• _EXERCISE_
Only the number is wanted: how many lines of the data contain "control"?
----- DATA TO EXAMINE
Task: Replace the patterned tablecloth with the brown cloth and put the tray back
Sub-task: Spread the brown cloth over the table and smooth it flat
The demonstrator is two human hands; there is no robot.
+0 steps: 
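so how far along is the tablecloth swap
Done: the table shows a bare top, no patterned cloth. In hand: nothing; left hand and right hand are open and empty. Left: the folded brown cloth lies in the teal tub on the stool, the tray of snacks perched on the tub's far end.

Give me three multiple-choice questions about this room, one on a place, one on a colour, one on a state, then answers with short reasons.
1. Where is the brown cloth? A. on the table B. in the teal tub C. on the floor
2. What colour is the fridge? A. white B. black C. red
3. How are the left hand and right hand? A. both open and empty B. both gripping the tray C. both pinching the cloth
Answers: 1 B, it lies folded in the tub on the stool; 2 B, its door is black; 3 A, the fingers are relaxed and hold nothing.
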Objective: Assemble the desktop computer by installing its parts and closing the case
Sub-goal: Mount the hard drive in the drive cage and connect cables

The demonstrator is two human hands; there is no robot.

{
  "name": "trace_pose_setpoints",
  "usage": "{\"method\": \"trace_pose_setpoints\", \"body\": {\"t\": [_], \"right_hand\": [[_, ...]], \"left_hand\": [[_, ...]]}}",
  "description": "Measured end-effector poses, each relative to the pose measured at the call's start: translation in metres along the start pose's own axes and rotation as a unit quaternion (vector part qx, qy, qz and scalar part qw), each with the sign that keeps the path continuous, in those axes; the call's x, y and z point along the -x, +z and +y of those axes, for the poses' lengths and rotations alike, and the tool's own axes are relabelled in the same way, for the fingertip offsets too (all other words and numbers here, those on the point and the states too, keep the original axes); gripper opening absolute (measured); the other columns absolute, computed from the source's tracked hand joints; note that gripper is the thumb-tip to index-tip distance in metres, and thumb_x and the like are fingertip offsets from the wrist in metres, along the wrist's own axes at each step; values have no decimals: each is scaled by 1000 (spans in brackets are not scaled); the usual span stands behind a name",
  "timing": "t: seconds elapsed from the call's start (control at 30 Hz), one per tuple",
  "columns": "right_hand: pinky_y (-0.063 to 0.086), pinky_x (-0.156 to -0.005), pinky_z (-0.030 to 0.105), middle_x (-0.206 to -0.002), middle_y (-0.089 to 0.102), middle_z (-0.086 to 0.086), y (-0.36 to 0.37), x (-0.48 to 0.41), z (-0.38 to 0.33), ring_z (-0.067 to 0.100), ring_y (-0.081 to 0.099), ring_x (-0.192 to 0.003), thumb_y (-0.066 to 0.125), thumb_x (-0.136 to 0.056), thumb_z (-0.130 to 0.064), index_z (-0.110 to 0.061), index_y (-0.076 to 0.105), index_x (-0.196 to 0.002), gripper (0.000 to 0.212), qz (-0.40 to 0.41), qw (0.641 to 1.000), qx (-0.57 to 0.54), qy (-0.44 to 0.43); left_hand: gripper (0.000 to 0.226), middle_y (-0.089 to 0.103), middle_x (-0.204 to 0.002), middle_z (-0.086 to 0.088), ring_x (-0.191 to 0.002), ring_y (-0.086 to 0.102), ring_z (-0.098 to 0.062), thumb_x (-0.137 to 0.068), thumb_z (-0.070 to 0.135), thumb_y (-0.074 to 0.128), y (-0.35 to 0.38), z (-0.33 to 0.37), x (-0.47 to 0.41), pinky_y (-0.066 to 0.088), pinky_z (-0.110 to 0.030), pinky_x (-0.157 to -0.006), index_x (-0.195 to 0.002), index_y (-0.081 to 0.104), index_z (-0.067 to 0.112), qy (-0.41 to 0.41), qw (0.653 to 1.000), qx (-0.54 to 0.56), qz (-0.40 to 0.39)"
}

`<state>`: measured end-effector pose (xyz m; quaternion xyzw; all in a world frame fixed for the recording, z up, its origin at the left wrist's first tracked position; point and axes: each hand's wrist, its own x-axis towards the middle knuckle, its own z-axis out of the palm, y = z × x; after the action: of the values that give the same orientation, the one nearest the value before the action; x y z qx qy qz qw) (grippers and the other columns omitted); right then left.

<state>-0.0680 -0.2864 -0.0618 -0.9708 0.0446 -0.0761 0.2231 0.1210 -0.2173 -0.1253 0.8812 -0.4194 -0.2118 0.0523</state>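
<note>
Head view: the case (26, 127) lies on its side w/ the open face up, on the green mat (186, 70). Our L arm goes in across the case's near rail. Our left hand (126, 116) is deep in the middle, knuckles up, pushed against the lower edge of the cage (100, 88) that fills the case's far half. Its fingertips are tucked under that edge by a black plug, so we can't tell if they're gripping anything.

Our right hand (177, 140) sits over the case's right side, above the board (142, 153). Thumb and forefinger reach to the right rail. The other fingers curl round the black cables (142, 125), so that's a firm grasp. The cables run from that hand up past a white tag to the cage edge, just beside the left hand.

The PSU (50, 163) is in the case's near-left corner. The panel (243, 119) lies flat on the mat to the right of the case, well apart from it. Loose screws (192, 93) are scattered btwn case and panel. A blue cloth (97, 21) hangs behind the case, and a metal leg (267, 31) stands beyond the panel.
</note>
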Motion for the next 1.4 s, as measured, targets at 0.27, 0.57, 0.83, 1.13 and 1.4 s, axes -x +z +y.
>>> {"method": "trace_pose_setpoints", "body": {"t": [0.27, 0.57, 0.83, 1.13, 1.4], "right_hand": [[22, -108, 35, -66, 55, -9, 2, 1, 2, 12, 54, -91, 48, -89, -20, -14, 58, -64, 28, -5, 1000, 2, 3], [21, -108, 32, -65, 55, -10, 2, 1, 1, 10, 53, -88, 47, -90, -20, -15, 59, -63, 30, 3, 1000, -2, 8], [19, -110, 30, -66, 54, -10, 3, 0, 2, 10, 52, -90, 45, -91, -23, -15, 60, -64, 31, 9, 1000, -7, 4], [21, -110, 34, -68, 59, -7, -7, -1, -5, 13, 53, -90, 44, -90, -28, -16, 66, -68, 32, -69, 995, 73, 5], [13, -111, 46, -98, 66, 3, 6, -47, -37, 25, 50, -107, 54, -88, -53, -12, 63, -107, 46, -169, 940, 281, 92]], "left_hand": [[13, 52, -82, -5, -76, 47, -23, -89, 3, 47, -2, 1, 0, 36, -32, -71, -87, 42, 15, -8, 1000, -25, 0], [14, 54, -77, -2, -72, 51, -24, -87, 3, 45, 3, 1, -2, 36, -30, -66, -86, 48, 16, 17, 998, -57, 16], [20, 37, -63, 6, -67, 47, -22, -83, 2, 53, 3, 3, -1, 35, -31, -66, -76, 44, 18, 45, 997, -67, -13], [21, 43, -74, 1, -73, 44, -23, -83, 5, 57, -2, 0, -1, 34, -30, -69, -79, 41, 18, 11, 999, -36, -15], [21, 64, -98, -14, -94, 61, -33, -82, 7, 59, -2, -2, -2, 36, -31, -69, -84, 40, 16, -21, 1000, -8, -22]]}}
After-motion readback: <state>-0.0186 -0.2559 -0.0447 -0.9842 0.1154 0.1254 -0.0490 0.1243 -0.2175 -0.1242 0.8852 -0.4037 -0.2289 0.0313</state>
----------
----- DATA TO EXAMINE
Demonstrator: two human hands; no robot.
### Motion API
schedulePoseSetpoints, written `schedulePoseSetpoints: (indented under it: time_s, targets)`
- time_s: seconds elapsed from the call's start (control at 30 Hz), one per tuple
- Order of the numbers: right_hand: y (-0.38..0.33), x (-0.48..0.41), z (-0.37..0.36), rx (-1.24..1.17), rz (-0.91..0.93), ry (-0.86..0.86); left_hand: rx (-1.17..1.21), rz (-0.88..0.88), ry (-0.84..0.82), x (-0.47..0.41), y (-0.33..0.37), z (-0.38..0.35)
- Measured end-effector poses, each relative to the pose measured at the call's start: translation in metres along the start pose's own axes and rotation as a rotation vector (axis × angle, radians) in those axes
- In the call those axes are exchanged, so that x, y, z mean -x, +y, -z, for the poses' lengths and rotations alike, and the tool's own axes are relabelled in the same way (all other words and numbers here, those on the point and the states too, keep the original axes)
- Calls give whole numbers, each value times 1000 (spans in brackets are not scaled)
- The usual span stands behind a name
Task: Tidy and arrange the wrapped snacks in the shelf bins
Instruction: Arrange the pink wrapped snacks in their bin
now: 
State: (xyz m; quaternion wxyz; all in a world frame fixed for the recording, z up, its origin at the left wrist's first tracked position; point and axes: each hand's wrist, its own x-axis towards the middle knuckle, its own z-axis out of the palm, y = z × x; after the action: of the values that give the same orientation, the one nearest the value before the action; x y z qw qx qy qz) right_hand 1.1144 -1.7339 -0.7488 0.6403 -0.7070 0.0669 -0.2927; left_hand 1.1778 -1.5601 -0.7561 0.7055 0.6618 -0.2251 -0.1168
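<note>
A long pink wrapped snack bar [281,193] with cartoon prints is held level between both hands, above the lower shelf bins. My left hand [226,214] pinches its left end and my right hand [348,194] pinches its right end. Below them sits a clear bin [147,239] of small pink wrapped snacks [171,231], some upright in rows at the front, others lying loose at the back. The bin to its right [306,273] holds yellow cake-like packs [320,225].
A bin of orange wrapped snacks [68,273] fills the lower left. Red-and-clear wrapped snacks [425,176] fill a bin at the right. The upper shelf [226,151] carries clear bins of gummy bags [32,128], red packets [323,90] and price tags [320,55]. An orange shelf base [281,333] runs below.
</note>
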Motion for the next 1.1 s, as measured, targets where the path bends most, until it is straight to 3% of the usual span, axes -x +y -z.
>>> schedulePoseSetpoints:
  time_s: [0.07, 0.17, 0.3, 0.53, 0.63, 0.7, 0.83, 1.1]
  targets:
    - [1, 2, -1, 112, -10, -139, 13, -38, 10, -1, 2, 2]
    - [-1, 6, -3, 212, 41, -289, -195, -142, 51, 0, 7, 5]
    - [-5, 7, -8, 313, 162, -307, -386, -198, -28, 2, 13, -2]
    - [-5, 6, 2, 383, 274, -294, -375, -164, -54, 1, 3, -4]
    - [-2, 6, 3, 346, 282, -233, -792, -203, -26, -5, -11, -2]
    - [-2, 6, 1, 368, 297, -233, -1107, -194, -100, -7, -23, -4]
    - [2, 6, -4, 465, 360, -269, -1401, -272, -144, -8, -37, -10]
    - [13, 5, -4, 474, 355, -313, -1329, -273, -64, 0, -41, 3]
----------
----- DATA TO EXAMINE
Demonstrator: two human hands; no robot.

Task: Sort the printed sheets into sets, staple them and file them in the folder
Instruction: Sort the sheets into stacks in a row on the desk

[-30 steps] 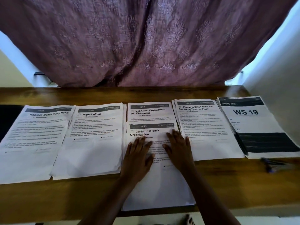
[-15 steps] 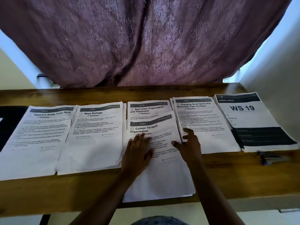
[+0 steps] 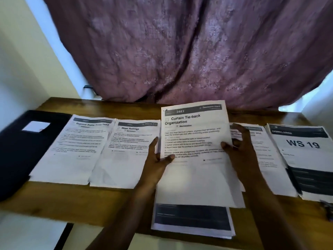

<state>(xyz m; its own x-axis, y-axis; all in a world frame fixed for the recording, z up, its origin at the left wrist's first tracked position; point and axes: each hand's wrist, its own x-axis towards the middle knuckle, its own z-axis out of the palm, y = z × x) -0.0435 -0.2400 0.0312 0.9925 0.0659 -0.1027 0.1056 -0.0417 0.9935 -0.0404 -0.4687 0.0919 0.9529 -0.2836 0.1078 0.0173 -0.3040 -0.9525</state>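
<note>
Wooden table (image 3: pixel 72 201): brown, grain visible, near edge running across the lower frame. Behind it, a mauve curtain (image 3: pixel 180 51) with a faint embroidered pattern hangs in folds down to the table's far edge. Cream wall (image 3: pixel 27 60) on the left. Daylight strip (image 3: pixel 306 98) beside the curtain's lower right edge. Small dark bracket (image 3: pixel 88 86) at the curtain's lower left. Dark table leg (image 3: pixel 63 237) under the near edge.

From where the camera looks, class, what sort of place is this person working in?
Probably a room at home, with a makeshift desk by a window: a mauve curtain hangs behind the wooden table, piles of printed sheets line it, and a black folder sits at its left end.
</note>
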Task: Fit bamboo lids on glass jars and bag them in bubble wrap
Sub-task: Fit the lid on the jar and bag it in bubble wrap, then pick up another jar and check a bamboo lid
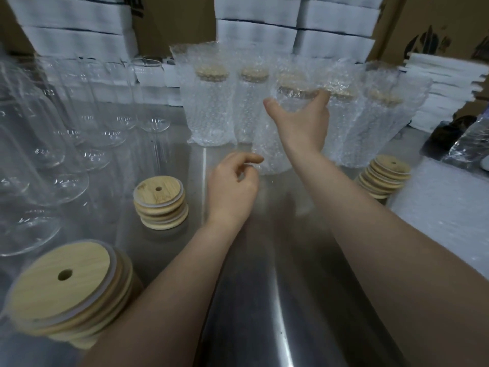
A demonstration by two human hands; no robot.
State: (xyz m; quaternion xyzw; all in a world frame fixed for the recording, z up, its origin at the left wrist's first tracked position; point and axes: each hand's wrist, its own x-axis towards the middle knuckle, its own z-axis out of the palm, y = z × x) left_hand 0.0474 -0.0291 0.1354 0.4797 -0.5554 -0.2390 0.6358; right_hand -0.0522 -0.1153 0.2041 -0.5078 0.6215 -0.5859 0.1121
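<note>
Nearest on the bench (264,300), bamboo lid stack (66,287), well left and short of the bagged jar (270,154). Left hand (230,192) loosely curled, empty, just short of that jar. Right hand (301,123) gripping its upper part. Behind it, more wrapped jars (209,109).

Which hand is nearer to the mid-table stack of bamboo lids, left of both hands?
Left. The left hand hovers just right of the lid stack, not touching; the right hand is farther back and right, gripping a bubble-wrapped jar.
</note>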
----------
• _EXERCISE RESPONSE_
2